* [About this task]: Only the lines from the beginning of the data below through the line containing "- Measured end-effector" belong in the response, each copied exactly.

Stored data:

****************

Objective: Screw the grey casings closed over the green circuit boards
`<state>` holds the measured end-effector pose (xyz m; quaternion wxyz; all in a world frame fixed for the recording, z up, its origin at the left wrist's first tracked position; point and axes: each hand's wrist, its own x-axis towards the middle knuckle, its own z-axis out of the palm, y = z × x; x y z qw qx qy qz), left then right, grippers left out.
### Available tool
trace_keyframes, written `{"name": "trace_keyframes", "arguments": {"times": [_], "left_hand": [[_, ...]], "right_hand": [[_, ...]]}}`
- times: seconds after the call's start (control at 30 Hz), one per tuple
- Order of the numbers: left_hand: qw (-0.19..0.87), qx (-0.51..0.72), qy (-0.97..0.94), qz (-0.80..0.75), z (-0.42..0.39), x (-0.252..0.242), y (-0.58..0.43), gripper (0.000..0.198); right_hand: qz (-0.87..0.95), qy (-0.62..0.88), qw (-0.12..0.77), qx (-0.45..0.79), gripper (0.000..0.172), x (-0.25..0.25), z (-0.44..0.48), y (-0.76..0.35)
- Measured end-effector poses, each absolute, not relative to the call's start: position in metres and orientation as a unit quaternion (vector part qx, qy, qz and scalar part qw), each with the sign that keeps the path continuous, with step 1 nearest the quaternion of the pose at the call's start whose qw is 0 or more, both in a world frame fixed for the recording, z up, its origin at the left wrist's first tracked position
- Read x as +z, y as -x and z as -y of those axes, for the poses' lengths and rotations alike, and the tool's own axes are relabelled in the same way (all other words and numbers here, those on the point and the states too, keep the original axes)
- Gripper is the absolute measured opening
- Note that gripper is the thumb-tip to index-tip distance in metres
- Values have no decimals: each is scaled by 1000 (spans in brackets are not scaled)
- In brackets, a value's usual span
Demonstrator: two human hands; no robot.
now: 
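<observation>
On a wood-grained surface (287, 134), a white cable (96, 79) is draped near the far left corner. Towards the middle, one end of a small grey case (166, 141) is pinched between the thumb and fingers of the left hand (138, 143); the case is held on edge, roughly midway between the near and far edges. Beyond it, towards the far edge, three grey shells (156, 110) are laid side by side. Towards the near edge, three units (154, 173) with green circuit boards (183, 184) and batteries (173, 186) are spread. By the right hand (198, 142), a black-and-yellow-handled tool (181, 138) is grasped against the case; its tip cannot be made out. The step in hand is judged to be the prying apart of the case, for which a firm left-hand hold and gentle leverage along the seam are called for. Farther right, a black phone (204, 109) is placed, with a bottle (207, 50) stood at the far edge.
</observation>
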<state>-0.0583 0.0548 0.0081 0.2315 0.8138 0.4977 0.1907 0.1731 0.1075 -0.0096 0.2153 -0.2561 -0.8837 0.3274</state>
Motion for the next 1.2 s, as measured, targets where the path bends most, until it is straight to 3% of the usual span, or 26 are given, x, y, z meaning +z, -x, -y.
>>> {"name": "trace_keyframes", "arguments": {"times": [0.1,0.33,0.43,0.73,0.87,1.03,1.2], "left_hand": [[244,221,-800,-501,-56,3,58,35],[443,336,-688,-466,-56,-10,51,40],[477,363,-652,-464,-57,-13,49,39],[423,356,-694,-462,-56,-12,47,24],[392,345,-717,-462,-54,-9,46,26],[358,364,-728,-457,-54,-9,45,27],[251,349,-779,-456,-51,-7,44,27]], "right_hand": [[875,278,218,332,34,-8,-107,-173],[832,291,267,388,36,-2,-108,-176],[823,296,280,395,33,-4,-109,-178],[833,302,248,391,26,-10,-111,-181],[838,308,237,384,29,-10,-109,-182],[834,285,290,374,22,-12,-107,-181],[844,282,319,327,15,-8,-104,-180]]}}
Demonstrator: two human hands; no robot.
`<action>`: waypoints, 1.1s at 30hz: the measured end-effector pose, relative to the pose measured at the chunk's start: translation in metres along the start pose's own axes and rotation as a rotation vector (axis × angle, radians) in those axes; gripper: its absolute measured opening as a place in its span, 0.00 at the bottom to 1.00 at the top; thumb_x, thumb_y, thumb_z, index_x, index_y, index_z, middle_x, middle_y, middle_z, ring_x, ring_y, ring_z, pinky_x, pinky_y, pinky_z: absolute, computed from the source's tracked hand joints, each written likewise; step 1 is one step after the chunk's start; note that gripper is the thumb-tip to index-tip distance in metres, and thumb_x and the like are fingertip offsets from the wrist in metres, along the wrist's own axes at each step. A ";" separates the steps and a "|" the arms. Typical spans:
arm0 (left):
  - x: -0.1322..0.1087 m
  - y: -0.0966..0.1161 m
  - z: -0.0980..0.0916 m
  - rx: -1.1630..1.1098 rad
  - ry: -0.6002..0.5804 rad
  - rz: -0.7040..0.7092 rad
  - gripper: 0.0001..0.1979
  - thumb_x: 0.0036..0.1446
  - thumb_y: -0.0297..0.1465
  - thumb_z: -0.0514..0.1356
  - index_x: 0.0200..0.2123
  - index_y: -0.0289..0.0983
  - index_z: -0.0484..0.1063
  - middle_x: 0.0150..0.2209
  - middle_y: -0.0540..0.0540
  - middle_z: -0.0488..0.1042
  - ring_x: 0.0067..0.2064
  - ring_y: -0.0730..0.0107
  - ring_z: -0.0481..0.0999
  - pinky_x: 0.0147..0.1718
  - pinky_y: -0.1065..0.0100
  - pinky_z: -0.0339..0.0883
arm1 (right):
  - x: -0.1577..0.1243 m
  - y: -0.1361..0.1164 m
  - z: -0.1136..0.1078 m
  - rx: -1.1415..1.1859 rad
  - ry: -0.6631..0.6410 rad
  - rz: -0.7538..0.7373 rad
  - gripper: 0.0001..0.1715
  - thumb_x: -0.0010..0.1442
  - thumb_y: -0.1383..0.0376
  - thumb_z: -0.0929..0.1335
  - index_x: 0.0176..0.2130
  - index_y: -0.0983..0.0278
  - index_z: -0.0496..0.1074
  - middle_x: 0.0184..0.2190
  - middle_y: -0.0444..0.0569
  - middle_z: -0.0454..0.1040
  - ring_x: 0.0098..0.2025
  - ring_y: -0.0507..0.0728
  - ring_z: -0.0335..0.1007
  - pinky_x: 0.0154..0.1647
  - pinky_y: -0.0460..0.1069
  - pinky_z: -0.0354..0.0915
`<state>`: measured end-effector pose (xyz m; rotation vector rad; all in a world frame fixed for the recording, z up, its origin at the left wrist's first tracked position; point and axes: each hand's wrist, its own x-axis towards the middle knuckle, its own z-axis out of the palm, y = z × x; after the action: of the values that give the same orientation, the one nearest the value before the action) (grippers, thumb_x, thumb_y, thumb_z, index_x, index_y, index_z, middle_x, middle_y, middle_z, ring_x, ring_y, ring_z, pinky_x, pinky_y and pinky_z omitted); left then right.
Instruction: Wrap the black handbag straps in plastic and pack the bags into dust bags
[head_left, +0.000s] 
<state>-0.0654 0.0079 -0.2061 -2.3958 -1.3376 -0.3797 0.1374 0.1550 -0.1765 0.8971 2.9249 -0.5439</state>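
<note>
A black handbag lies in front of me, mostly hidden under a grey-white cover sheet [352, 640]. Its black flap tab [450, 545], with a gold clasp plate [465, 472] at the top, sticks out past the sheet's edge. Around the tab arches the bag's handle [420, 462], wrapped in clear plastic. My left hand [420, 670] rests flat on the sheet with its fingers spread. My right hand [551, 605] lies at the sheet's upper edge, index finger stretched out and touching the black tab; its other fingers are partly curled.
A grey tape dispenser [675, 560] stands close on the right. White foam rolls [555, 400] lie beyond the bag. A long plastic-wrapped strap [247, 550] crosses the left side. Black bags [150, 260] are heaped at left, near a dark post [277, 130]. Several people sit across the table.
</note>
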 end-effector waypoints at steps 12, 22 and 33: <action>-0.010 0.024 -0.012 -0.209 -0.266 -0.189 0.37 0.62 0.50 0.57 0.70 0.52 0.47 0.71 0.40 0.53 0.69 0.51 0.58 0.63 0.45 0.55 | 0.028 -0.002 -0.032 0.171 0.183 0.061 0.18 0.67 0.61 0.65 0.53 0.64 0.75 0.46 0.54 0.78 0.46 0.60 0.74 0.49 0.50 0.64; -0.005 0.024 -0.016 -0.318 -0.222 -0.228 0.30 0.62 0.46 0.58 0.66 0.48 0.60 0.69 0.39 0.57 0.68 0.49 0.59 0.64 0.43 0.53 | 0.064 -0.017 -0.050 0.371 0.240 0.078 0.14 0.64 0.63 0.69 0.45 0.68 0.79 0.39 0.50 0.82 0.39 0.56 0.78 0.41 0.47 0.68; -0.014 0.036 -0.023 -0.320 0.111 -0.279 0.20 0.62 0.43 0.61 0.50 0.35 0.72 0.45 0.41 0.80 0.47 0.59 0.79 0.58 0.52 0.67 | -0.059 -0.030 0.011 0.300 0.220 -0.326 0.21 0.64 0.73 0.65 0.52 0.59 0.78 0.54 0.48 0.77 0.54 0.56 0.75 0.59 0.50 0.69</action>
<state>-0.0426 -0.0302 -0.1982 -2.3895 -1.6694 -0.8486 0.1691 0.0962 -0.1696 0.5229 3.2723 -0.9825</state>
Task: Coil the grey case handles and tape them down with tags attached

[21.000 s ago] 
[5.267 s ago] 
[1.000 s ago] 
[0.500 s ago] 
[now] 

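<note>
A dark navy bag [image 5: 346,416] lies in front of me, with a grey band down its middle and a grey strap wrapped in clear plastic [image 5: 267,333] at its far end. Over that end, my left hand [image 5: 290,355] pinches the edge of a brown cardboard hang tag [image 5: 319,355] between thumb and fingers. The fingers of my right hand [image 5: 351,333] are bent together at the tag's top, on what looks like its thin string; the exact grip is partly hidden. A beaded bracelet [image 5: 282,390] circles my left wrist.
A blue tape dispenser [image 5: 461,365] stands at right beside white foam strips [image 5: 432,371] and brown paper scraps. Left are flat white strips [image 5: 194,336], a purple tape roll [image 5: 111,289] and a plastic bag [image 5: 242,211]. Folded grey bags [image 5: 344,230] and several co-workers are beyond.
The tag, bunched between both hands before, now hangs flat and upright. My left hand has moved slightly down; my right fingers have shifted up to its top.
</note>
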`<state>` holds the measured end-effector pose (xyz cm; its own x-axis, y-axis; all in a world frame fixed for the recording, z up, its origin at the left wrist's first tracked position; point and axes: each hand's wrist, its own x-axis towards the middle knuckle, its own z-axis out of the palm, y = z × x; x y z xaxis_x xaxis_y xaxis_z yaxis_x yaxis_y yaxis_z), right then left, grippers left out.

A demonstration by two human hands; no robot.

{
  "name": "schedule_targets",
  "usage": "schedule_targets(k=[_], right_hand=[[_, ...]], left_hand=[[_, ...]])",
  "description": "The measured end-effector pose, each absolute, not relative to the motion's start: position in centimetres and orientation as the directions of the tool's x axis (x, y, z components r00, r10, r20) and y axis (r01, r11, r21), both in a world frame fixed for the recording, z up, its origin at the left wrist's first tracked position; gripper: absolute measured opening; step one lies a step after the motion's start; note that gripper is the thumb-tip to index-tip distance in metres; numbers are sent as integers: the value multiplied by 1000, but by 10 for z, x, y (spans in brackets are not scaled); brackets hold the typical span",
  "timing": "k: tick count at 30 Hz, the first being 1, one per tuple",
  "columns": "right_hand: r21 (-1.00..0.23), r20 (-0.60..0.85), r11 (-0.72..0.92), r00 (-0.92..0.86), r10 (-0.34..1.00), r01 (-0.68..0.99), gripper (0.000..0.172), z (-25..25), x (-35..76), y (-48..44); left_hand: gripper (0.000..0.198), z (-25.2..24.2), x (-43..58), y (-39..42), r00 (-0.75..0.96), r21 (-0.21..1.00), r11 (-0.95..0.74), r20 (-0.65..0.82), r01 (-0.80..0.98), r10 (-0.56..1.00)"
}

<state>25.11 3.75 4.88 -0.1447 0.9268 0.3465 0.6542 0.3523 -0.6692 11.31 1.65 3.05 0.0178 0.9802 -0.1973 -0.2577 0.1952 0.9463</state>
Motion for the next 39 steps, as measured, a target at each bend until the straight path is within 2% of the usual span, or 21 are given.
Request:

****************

* [Expected output]:
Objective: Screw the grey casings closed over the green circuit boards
`<state>` holds the measured end-effector pose (xyz m; quaternion wxyz; all in a world frame fixed for the recording, z up, its origin at the left wrist's first tracked position; point and axes: each hand's wrist, its own x-axis towards the middle knuckle, its own z-axis out of the palm, y = z × x; x y z qw qx qy qz), left then right, grippers left out.
### Available tool
trace_keyframes, written `{"name": "trace_keyframes", "arguments": {"times": [_], "left_hand": [[_, ...]], "right_hand": [[_, ...]]}}`
- times: seconds after the call's start (control at 30 Hz), one per tuple
- Order of the numbers: left_hand: qw (-0.19..0.87), qx (-0.51..0.72), qy (-0.97..0.94), qz (-0.80..0.75), z (-0.42..0.39), x (-0.252..0.242), y (-0.58..0.43), gripper (0.000..0.198); right_hand: qz (-0.87..0.95), qy (-0.62..0.88), qw (-0.12..0.77), qx (-0.45..0.79), gripper (0.000..0.172), x (-0.25..0.25), z (-0.44..0.48), y (-0.76..0.35)
- Measured end-effector poses, each absolute, not relative to the call's start: position in metres and orientation as a unit quaternion (vector part qx, qy, qz and scalar part qw), each with the sign that keeps the path continuous, with step 1 nearest the quaternion of the pose at the call's start whose qw is 0 or more, both in a world frame fixed for the recording, z up, its origin at the left wrist's first tracked position

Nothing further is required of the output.